Il vit soudain un agneau égaré sur son chemin. Dans celui-ci il vit une lueur bizarre, d’angoisse, d’anxiété évidente. Il s’approcha et lui caressa la tête. Il ressenti d’étranges vibrations dans sa main. Il se leva, quittant l’agneau, et alla voir du côté des taureaux. Ceux-ci le fixèrent quand il passa, cela le mit mal à l’aise. Il avait toujours un peu peur des bovidés
Une musique d’une douceur de fruits rouges, à la fois entraînante et délicate, lui parvint aux oreilles. Il remua l’une d’entre elle, qui devint violette, elle s’allongea, jusqu’à ressembler à celle d’un âne. Il sentit ce phénomène et la ramena devant ses yeux pour la regarder.
« Violette…hum mauvais signe »
Il remua l’autre. Qui devient également violette et allongée. La musique devint alors forte et brutale, agressive, délirante. C’était une sorte de musique baroque.
Il en détecta la provenance : là-haut, dans le ciel, un objet rond qui volait. Etait-ce possible ? Il regarda mieux, c’était une sorte de Saturne avec ses innombrables anneaux, cela en avait la forme. La coque était bleu foncée, comme pour se fondre dans le soir turquoise.
Il ressentir alors une terrible douleur, quelque chose d’atroce et d’insupportable. Il tomba à genoux et entendit des voix dans sa tête.

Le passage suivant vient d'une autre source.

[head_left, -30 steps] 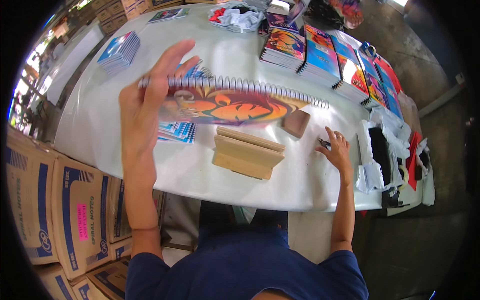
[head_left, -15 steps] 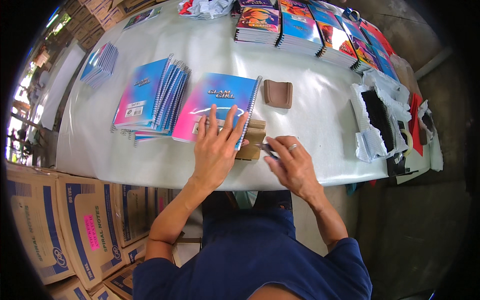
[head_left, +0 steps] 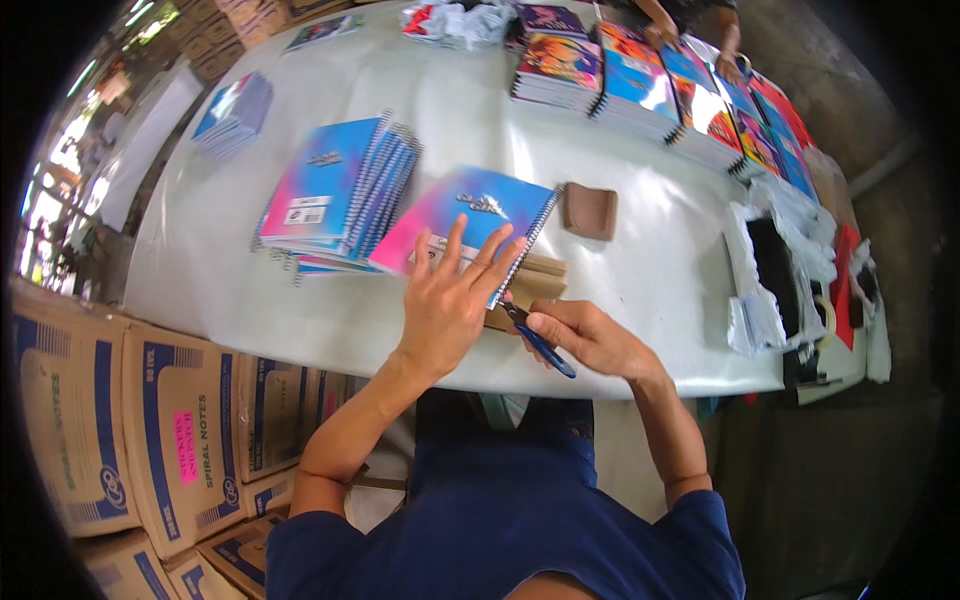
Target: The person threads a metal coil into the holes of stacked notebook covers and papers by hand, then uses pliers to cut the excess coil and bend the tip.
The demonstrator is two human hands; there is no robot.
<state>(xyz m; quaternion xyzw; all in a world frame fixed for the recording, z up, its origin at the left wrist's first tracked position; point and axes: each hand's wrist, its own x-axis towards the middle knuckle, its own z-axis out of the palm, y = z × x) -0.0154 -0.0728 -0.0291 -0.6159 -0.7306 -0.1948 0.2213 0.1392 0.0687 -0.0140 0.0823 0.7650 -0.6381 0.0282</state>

« Reste là et je t’enverrais les meilleurs plats du monde, de l’héroïne, une montagne de cigarettes et…
-La ferme.Gwargl…
-Ecoute lollipop
-Gnaaaaaarghh
-Ecoute « petit frère »
-Oh oui c’est magnifique !
-Maintenant couche-toi et endors-toi. »
Il ressenti un besoin terrible de sommeil et s’assoupit en tombant sur la terre humide et froide.
Il fit de drôles de rêves, il était allongé sur un nuage très doux, plus moelleux qu’un coussin rempli de plumes de perroquets et qui dégageait de l’éther. Lucas était shouté mais ne parvenait pas à en profiter, il remua sur le coussin, s’allongea sur le ventre et contempla les gouttes de miel brillantes et appétissantes qui flottaient devant lui. Il voulu se lever de son nuage mais il sentit quelque chose qui le retint. Effrayé il regarda sa main et vit que d’horribles algues rouges sang l’agrippaient et le forçaient à rester sur le nuage. Pris de panique, il se débattit. L’étreinte se resserra, lui bloquant la circulation de ses poignets. Il commençait à s’enfoncer dans le nuage, apeuré comme un porc voué à l’égorgement. Il réentendit la musique et s’aperçut qu’elle venait de lui-même. Entendait-t-il des voix ? Il se réveilla en sursaut.
A l’éveil, il vit que toutes les vaches avaient disparu. Il n’en restait pas une seule. Il ouvrit grand les yeux et la peur lui serra le cœur. Se remettant péniblement sur ses genoux, il sentit quelque chose qui lui blessa la main. Il vit qu’il s’agisseait d’un petit disque en métal. Il l’observa mieux et lu : Mission vaches sacrées, religion de la paix, et uniquement de la paix. Vaches, idiotes ou douce, indocile aux cavaliers, symbolisent la liberté et la douceur infinie.
Il courut vers la maison pour prévenir ses employeurs.